Assignment
In the listing below, find the line with "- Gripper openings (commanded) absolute" and copy every line from there up to and including the line with "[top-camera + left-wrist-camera", exactly and without pictures.

Segment Start: Data excerpt

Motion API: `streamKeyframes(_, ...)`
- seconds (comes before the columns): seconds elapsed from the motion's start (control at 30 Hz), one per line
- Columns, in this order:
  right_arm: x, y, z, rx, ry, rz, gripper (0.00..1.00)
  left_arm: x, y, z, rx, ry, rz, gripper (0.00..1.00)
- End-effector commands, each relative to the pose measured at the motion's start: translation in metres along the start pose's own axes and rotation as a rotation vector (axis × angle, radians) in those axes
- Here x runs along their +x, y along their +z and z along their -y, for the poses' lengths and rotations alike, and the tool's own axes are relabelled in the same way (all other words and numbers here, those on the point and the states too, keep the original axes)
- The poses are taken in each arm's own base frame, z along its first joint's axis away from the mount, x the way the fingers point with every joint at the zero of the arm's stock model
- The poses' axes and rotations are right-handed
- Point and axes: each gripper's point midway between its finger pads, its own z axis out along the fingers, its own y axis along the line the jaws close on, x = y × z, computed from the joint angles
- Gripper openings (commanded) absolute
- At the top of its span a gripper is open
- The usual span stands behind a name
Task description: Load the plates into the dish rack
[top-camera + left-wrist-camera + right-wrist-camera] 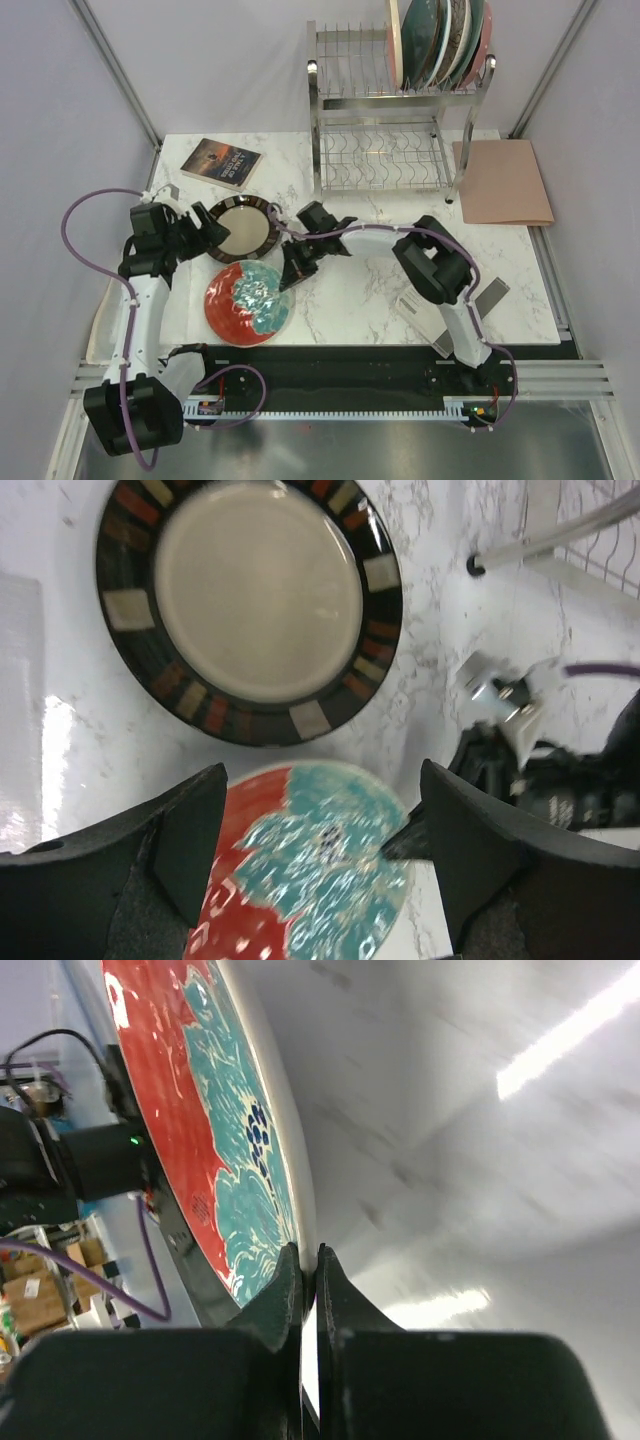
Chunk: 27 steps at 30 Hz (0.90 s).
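The red plate with a teal flower [249, 302] lies near the table's front left; my right gripper [292, 272] is shut on its right rim, seen edge-on in the right wrist view [309, 1257], where the plate [215, 1130] fills the upper left. The dark brown plate with patterned rim [241, 228] lies flat behind it. My left gripper [205, 232] is open and empty at that plate's left edge; its wrist view shows the brown plate [250, 605] and the red plate [310, 870] between its fingers. The silver dish rack [395, 125] stands at the back with several plates [440, 40] upright in its top tier.
A grey booklet [221, 163] lies at the back left. A tan folder [502, 182] lies right of the rack. A small grey block [490, 296] sits by the right arm. The black rail [330, 375] runs along the table's front edge.
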Motion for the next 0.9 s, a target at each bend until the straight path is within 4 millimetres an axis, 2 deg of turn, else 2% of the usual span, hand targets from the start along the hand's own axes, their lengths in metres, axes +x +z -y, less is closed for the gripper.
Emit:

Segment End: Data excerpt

Response
- Gripper openings (commanded) absolute
- At the top of its span a gripper is open
- The usual span stands behind a name
Task description: Load the plates into the dish rack
[top-camera + left-wrist-camera + right-wrist-camera] 

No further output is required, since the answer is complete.